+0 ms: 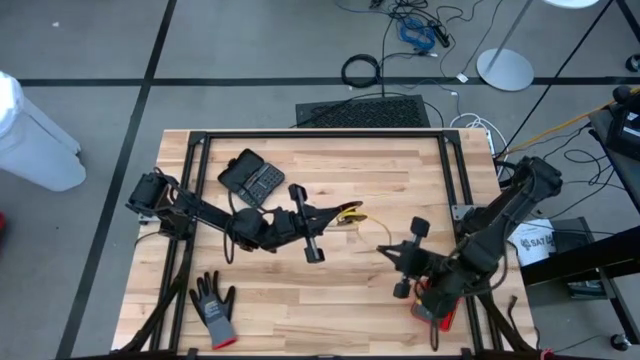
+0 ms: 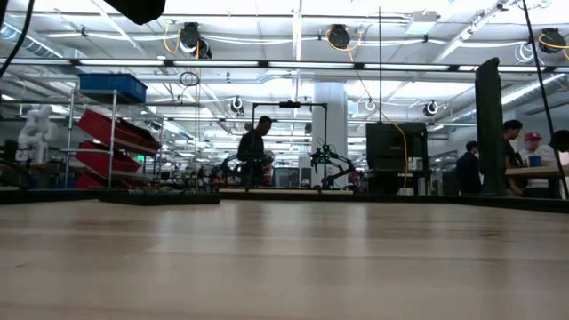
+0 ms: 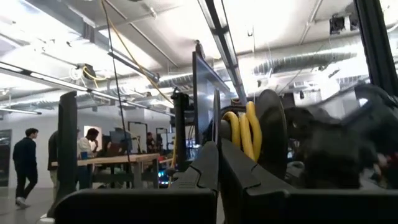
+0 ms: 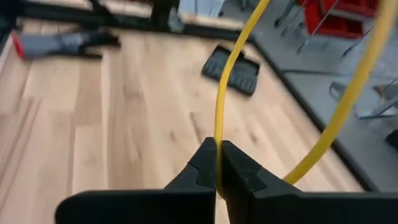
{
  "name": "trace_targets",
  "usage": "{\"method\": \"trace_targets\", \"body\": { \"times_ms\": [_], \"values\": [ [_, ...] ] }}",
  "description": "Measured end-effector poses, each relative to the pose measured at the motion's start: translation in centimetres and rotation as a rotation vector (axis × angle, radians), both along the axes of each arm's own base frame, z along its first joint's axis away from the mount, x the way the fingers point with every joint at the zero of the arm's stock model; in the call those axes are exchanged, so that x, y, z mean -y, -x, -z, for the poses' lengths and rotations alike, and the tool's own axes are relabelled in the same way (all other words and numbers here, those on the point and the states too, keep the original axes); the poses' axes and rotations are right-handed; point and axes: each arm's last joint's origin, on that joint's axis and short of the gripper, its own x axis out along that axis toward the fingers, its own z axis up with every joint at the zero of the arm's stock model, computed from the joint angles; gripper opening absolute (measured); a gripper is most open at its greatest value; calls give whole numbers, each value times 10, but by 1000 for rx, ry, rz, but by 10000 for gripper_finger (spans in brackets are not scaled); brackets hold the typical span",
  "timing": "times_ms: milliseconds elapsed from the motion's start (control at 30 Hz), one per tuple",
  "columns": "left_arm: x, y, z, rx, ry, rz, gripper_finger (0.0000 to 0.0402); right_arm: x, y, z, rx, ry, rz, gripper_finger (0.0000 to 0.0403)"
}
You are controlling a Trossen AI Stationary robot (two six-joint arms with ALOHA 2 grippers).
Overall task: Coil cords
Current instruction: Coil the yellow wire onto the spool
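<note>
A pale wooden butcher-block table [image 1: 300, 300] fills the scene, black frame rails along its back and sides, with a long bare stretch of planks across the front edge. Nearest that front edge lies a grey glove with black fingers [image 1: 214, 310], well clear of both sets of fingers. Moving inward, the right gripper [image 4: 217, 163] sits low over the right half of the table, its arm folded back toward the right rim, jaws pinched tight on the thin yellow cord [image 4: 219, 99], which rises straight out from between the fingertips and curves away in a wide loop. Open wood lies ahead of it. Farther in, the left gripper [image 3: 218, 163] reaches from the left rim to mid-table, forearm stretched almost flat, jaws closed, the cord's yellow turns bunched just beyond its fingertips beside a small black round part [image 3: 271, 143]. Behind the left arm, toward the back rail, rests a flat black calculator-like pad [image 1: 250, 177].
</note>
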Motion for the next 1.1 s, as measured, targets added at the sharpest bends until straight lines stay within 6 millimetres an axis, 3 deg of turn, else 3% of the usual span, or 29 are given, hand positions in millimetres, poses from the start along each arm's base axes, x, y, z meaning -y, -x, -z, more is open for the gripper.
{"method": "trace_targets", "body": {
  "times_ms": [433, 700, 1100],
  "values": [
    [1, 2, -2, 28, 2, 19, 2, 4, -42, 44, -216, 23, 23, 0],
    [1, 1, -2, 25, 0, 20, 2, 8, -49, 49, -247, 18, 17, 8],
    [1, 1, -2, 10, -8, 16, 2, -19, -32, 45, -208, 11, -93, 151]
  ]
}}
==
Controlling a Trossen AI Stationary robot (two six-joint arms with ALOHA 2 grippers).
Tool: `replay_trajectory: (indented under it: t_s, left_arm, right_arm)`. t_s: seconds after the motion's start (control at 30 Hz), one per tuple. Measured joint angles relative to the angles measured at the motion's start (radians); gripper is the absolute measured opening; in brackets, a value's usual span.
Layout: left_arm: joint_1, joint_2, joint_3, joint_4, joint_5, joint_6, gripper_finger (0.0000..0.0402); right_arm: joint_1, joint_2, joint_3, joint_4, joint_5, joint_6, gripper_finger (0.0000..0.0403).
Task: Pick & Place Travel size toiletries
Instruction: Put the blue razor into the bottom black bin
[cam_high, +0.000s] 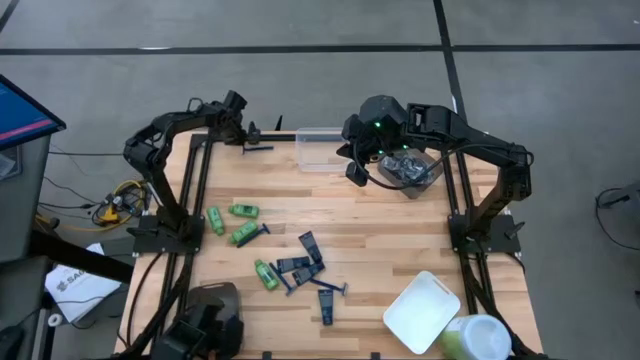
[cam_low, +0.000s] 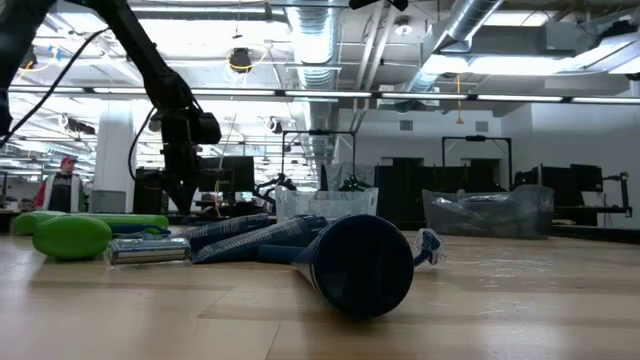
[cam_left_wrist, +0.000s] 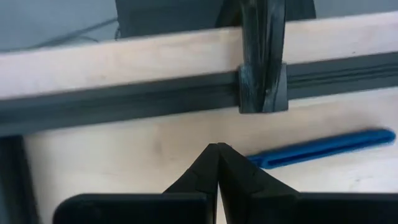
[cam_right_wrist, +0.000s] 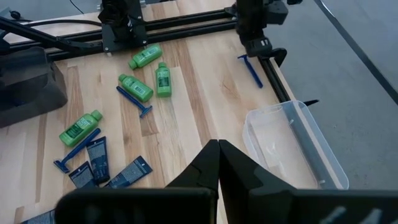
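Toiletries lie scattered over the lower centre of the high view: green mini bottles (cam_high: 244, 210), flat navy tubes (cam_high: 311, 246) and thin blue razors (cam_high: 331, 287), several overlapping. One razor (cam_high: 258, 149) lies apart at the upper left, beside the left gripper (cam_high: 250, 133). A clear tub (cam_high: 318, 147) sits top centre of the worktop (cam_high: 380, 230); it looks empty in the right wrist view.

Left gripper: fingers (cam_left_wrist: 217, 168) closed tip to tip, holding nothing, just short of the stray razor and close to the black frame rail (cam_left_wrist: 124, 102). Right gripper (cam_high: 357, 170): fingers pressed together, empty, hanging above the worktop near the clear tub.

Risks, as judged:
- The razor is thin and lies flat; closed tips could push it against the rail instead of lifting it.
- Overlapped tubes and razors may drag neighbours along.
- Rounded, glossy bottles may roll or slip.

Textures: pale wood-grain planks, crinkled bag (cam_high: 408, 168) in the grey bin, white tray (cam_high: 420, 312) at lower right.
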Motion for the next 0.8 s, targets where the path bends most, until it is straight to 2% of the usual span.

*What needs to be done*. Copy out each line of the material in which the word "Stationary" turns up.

*Solved exercise*.
You are controlling a Trossen AI Stationary robot (two six-joint arms with ALOHA 2 grippers).
Controlling a Trossen AI Stationary robot (two six-joint arms with ALOHA 2 grippers).

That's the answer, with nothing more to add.